The reason for this increase is easy to understand; many files can be compressed ten to one (or better), that means each disk read is reading effectively ten times the information, and for a modern, multi-core, single-instruction/multiple-data capable processor to decompress this stream of data put no appreciable burden on the processing unit(s).

Recently, with SMBv2, Microsoft has expanded the file sharing protocol to be able to transport a compressed data stream, or even a differential data stream (Remote Differential Compression – RDC) rather than necessarily having to send every byte of the file.  This also has the effect of often greatly enhancing the effect data rate, since once again a modern, multi-core, single-instruction/multiple-data capable processor can compress (and decompress) a data stream at a much higher rate than most any network fabric can transmit the data (the exception would be 10G).  In cases of highly constrained networks, or networks with extremely high error rates the increase in effect through put could be staggering.

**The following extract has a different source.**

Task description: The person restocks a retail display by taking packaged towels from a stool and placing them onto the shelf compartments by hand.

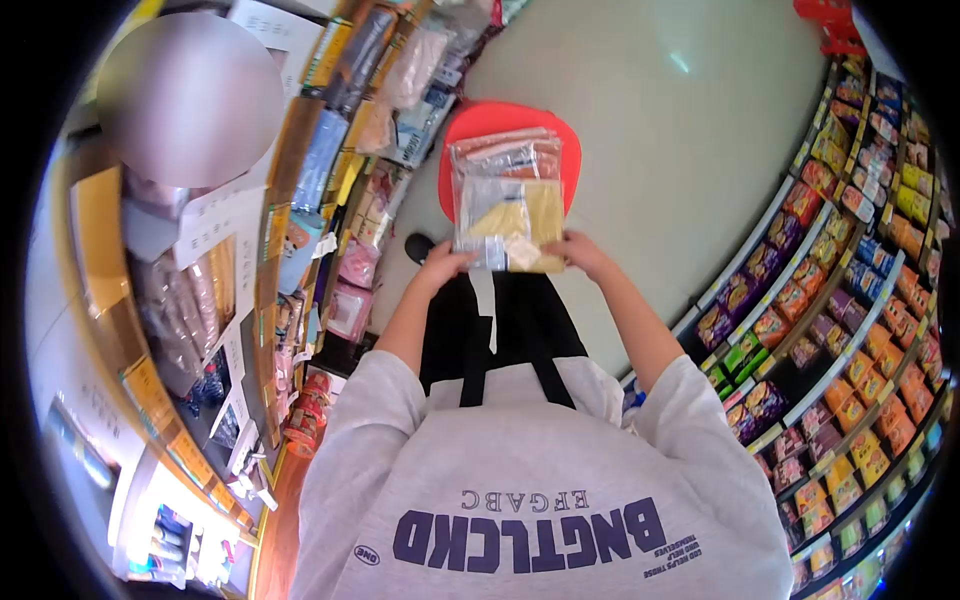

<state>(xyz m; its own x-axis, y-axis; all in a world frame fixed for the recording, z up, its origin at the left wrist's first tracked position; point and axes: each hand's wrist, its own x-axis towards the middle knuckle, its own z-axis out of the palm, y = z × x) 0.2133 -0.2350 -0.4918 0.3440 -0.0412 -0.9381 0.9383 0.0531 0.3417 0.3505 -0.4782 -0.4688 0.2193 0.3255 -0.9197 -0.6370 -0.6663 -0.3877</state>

Unfortunately, Linux lags behind in both areas.

Ext4 does not include transparent compression; and currently no implementation of SMBv2 is available for Linux servers (or clients).

While there’s no question, what-so-ever, that the initial cost of a high performance server is less if Linux is chosen as the operating system, the “hidden” costs of lacking compression may make the total cost of ownership harder to determine.

Supporting transparent compression in a file system is merely a design criteria for a new file system (say Ext5 or Ext4.1); however, supporting SMBv2 will be much more difficult since (unlike SMBv1) it is a closed/proprietary file sharing protocol.

Originally posted 2010-07-11 02:00:49.